The trouble with the Beatles is not that they aren’t mindbogglingly important (they are) or indeed actually good (they are), it’s that you can’t get away from them even in 2016. They are actually so famous and so important that it’s almost impossible in the present day to understand how and why. The Shakespeare of pop.
But the substance underlying the legend is worth it if you’re a music nerd. You need to be able to come back and realise “oh that’s quite good isn’t it, McCartney really did throw out the rules on acceptable hit pop song structures didn’t he” and so on. In my case it took abstaining from FM rock radio for about a decade then having a housemate who was eighteen and discovering the Beatles afresh. I’d spent much of the previous decade listening to Perth jangle pop bands who were really obviously all over the Beatles, even as their name never came up. So there I was listening to The White Album from the other side of the house and going “why didn’t it click that’s where Dom got that one …”
(Well. It came up hanging out with the Rainyard, and Liam and Brad arguing over Beatles records going “Paul wrote that bit” and “oh, but John wrote that bit.” Even though I suspect they got these the wrong way around …)
Pop rapidly restandardised once songwriters who weren’t as good as McCartney with a hook or a structure tried, failed and went back to basics. Verse, chorus, verse, chorus, bridge, chorus, chorus, as the KLF told us and those damned fools listened. You can now go back and listen to the Beatles, work out the structure and go “how on earth is he getting away with that” with reference to the present day’s backslid pop construction.
(The usual answer: McCartney’s hooks are ridiculously viral, leading you into and through the odd structures that do turn out to make sense, even when said hooks are cheesy as hell. Also, he only really got into the odd structures when he was already super-famous; early Beatles is very straightforward.)

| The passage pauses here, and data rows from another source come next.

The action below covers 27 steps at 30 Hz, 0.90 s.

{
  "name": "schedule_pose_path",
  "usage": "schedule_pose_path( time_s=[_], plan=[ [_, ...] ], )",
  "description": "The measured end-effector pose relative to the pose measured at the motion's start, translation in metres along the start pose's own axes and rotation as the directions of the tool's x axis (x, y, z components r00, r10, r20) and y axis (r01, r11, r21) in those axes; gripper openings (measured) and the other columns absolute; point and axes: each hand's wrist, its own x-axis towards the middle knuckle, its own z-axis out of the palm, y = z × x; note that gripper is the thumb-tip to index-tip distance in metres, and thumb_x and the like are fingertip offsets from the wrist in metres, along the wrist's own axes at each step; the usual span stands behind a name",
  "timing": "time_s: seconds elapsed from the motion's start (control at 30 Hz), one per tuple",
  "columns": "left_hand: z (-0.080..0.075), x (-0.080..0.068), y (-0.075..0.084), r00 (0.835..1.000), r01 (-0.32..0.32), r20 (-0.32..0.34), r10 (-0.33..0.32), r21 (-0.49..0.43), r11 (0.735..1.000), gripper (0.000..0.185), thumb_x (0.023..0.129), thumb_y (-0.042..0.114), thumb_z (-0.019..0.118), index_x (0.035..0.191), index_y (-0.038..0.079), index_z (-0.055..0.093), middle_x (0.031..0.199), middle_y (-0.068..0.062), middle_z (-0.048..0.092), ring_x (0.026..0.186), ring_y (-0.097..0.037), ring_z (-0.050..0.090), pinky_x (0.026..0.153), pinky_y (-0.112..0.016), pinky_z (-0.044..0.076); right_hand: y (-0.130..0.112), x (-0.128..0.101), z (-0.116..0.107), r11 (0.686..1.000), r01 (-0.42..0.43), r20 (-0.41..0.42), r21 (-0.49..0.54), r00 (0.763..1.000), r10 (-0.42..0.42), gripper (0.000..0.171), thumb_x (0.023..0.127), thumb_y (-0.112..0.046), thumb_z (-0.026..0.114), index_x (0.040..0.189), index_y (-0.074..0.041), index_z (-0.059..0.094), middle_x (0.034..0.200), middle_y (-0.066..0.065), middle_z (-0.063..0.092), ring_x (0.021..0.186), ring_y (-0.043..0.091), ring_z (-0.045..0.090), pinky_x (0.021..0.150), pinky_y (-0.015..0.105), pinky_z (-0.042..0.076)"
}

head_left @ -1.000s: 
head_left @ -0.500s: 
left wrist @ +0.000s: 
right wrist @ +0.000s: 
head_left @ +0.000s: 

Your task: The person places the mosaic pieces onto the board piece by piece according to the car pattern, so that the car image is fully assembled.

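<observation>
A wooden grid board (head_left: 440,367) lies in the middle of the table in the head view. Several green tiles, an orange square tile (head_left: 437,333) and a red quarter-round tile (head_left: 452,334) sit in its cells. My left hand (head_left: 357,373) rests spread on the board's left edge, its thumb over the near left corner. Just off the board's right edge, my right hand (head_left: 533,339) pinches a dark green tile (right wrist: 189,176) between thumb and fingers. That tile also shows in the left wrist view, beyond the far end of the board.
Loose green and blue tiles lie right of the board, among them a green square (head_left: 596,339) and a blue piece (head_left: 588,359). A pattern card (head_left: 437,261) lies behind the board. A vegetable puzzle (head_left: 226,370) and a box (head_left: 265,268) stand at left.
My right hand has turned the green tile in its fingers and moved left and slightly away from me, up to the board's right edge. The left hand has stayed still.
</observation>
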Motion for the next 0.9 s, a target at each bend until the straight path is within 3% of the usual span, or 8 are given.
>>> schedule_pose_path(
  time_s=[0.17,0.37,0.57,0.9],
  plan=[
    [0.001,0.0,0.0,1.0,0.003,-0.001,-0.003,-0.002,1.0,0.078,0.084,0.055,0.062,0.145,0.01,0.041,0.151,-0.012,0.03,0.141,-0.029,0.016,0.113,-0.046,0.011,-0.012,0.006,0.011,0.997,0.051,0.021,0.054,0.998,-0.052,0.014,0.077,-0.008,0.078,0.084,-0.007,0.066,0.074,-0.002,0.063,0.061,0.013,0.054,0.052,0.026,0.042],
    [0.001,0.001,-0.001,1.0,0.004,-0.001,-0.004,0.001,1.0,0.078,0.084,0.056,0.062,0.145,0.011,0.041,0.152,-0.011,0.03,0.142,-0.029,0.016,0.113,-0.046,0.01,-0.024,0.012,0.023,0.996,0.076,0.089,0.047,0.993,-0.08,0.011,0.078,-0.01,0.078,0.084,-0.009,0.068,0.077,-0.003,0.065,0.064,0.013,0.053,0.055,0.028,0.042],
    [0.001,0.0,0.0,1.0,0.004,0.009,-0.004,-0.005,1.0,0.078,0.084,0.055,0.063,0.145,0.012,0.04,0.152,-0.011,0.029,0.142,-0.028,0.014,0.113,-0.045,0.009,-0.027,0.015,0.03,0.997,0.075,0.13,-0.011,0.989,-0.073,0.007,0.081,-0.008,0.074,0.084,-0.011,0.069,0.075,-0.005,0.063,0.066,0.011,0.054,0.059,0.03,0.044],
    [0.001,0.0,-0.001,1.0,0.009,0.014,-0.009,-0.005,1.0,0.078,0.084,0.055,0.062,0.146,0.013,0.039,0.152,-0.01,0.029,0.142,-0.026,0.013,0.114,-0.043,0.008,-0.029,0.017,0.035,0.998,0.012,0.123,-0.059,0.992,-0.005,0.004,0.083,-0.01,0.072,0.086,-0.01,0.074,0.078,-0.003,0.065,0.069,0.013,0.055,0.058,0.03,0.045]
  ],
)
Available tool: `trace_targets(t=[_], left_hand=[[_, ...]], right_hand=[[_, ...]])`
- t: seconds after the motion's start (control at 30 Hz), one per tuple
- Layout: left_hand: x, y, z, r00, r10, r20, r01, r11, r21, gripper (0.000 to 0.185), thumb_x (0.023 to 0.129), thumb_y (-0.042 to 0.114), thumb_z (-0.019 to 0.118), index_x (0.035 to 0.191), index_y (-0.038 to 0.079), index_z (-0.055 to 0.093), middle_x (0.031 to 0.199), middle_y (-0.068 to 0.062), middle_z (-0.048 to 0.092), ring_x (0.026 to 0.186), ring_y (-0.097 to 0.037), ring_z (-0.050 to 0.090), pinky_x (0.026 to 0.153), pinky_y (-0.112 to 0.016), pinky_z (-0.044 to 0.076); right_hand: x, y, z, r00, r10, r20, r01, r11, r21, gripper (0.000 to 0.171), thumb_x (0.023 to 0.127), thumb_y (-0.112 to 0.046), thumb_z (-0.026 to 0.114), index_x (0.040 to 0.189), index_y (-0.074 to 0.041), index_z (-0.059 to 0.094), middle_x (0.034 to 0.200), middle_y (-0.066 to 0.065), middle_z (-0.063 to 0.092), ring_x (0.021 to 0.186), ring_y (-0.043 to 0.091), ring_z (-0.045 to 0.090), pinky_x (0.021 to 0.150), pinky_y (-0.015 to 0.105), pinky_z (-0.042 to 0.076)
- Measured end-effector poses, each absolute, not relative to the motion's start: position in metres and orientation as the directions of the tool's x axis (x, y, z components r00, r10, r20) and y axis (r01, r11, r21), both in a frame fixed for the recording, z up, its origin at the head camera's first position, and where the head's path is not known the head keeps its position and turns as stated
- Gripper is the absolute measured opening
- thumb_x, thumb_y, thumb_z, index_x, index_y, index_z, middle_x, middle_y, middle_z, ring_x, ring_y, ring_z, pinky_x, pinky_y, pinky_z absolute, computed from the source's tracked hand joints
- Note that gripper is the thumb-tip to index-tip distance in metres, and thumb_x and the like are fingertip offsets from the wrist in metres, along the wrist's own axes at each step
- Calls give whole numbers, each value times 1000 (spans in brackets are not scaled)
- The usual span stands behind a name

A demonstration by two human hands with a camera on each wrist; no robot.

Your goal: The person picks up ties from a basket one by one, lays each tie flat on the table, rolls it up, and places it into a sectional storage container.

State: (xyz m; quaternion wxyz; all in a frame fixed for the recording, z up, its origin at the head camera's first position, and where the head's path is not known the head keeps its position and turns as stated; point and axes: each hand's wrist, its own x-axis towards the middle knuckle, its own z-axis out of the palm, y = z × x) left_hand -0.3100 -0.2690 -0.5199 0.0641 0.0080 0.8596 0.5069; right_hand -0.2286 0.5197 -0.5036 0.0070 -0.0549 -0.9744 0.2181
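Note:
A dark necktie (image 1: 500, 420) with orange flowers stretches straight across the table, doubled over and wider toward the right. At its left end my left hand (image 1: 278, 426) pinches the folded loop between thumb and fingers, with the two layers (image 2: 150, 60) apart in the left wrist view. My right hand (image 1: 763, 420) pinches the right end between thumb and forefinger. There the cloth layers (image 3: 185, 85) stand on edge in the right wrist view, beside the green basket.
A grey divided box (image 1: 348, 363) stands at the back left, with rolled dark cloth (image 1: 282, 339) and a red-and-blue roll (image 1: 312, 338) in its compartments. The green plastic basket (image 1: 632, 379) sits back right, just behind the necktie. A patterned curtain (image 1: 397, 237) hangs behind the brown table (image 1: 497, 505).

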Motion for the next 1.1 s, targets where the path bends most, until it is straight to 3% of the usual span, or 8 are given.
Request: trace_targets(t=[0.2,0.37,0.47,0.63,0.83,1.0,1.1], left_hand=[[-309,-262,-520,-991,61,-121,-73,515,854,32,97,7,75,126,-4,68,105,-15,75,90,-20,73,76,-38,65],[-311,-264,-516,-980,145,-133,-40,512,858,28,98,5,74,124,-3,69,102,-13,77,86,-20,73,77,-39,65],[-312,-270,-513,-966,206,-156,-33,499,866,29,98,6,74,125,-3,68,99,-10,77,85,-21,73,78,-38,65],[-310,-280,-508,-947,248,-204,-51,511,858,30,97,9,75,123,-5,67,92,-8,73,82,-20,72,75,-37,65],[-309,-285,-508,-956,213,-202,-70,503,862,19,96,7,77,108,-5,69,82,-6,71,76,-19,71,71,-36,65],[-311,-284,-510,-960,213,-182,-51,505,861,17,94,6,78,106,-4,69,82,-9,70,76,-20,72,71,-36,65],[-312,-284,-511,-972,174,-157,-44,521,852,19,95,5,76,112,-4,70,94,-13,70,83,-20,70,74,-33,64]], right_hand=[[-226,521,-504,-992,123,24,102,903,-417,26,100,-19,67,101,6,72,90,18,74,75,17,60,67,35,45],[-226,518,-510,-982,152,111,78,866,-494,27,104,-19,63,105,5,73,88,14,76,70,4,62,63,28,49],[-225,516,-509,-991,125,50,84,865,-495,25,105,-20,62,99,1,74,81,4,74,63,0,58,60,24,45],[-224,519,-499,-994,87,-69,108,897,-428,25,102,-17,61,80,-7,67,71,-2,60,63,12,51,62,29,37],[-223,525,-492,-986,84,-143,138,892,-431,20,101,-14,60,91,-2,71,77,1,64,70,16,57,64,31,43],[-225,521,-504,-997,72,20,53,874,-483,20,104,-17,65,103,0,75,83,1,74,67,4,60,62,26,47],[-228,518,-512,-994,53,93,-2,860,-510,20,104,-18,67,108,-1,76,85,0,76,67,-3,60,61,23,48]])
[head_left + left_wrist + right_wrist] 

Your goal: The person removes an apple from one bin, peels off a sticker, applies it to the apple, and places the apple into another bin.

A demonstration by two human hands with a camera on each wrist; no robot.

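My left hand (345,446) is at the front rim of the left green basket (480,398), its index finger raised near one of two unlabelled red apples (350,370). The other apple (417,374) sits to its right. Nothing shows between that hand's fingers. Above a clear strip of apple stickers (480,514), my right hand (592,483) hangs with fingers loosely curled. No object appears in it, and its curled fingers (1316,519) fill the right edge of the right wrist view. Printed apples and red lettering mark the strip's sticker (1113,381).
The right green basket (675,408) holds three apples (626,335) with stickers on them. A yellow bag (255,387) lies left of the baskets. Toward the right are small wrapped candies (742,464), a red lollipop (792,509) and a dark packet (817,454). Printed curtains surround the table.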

Or not, of course. You’re not somehow culturally obliged to dive into this stuff. Going “argh fuck, not the Beatles, fuck off” is a reasonable option.
But! Even then, you can get a useful bit of cultural literacy from the recent Satanic-sound-engineering-tricks edition of Live At The Hollywood Bowl, the Beatles’ 1964/1965 live album.
This album was first released in 1977 as The Beatles at the Hollywood Bowl. Capitol had tapes of some shows (one in 1964, two in 1965) recorded to three-track. George Martin did his best, but they were almost unusably bad — the recording was overwhelmed with the sound of the audience screaming. The record was only put out at all because some recordings from their Star Club days were going to be released, and they felt they needed something to counter this. As the first new Beatles in seven years, the record went straight to number one in the UK and US. But it was widely unloved, because the performances were good but the recording was frankly shit. These were the only official Capitol recordings never to be reissued on CD.
Until now. Giles Martin, son of George, is also a sound engineer. And he took these tapes and applied scurvy tricks of the sound manipulator’s art to them, extracting each instrument as best he could, then mixing the result back together. So no overdubs or timing fixes, just recovering the playing as it was and mixing it in a usable form.
And it works. You can hear everything! The instrumental interplay is preserved, even the screaming is preserved — though now it’s a band with a background of screaming, instead of screaming with a background of a band — and you can hear these overfamiliar songs being played afresh just as they were in the first flush of the Beatles’ stratospheric impact upon culture. And you know, it shows they were in fact a good band with good songs who could play well together.
The restoration was for a film soundtrack, but this is a good record in its own right that even if you don’t like it you’ll find it informative. On sale in the usual haunts, or preview it on Spotify.